| Problem |
Looking at the data below, count the lines that contain the string "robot". Write only the total.

| Dataset entries |
%%

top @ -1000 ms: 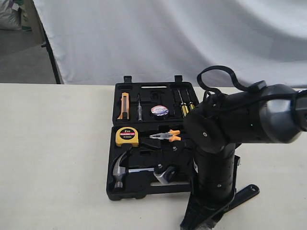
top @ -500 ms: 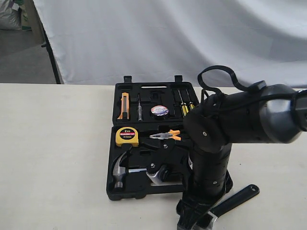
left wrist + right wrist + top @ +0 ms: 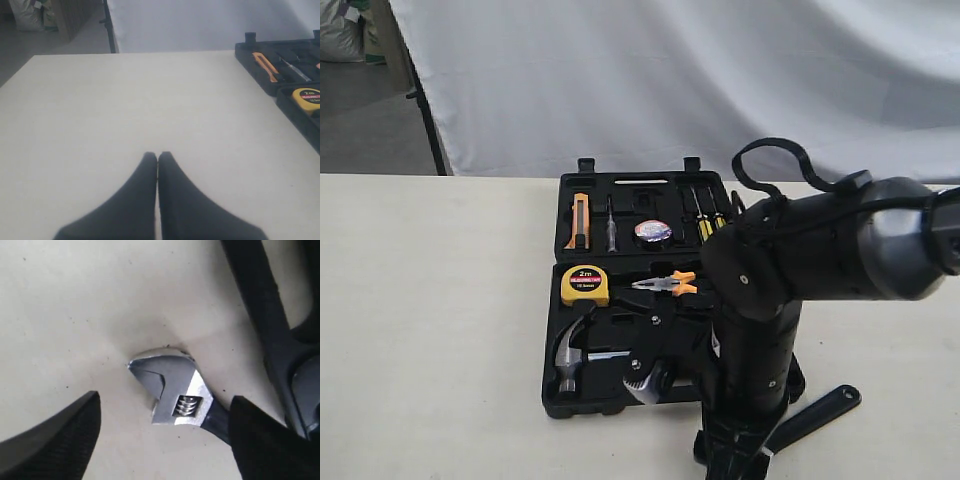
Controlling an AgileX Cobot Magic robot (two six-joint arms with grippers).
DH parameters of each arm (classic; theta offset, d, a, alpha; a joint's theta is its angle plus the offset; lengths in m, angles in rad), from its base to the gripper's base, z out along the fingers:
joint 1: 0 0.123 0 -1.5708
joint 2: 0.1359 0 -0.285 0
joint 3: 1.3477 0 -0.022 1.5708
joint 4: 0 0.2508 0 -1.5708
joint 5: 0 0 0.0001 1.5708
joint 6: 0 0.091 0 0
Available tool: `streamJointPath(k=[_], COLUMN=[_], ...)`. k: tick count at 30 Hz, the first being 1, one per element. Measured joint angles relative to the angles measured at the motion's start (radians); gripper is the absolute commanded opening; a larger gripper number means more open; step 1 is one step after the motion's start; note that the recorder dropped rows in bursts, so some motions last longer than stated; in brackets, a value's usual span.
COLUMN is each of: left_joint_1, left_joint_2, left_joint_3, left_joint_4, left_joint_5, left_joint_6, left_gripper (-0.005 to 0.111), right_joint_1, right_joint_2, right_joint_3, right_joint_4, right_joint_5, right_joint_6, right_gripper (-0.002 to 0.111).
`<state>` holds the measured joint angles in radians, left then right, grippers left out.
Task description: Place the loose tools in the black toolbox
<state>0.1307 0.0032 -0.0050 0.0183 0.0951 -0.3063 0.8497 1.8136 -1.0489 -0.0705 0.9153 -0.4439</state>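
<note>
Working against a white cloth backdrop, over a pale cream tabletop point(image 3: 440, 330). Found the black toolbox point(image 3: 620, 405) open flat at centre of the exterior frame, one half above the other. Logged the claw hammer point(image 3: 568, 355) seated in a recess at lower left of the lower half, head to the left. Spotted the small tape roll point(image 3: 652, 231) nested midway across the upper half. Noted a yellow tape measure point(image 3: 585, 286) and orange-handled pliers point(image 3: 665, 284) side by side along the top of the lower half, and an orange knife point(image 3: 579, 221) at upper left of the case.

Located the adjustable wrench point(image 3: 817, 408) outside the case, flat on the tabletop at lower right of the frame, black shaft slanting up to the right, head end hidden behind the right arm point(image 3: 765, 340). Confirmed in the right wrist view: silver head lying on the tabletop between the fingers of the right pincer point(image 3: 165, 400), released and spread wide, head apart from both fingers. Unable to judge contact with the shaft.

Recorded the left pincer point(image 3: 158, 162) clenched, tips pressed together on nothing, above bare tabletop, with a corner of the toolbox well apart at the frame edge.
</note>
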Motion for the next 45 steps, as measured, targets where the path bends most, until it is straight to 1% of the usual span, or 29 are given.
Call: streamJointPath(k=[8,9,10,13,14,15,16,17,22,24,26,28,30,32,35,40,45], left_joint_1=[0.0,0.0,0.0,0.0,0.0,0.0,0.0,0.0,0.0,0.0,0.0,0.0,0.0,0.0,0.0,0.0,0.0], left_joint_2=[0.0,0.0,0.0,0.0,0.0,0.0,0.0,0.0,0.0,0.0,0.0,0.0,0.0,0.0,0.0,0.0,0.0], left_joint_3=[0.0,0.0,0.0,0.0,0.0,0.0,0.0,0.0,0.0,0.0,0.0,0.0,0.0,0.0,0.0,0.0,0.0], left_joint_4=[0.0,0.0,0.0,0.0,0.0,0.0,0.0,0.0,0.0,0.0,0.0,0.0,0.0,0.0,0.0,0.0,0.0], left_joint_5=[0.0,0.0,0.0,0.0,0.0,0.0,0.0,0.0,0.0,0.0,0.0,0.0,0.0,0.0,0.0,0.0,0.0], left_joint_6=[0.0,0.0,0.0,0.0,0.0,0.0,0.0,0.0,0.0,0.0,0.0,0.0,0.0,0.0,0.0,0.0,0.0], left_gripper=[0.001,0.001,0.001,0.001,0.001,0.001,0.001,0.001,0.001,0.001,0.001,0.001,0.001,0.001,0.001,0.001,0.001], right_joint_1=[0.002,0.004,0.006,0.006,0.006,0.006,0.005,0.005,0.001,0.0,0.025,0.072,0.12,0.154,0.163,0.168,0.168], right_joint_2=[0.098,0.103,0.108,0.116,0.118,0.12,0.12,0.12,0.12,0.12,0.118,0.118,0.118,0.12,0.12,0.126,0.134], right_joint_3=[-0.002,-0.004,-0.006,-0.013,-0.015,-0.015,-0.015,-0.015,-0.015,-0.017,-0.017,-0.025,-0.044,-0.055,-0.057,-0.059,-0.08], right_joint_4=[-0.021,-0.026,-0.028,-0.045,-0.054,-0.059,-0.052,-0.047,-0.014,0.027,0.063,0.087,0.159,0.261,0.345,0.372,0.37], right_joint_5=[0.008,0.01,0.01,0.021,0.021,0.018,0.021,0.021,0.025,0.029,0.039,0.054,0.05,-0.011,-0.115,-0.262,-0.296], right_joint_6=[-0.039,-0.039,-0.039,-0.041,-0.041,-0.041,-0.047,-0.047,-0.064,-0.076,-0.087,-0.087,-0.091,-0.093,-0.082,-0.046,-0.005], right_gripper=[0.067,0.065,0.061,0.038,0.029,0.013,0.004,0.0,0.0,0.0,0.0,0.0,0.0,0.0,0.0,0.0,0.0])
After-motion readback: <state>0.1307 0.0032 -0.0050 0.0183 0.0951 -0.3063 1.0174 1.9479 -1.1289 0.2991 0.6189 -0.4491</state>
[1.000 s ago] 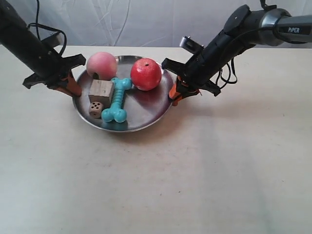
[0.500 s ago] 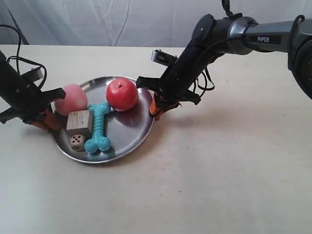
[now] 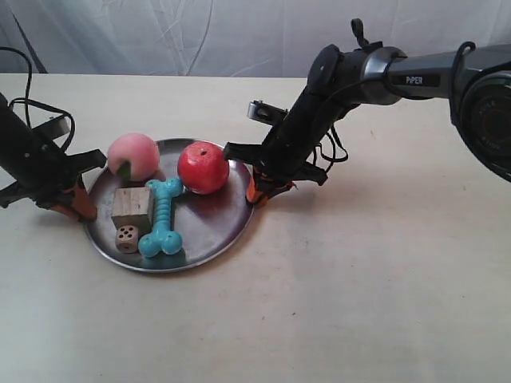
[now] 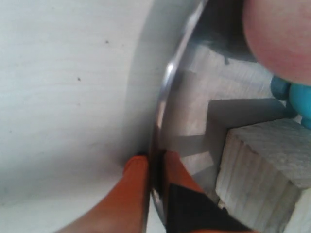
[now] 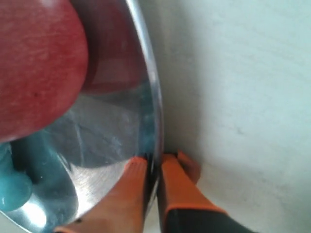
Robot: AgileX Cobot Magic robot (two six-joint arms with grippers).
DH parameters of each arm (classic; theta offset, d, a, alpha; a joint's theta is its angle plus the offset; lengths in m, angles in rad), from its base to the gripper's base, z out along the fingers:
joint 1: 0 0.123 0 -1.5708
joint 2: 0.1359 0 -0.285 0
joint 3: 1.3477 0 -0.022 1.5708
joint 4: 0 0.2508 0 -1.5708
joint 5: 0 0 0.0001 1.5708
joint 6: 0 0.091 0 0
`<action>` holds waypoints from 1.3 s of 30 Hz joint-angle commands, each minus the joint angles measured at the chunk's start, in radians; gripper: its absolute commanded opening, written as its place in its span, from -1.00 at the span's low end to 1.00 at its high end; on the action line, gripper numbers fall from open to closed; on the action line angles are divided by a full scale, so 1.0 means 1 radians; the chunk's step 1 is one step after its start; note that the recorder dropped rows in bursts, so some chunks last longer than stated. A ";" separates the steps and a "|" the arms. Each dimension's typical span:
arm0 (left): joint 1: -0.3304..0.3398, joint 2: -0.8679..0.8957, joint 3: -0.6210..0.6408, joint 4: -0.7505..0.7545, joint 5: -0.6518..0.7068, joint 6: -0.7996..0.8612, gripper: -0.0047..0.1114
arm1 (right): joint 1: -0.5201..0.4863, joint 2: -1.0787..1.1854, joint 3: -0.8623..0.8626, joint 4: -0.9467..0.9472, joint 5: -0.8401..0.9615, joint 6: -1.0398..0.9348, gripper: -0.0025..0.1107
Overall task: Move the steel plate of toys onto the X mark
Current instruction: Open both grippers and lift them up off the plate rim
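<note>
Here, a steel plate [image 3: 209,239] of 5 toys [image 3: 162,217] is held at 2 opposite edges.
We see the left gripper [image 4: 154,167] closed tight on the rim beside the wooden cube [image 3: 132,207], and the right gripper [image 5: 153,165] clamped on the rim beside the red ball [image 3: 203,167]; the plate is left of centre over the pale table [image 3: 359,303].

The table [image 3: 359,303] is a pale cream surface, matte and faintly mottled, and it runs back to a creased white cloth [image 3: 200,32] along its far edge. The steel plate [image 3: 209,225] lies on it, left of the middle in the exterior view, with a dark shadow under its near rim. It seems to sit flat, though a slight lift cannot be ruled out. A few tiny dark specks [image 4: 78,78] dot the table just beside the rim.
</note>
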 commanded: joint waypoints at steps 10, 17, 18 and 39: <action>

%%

| Written response |
2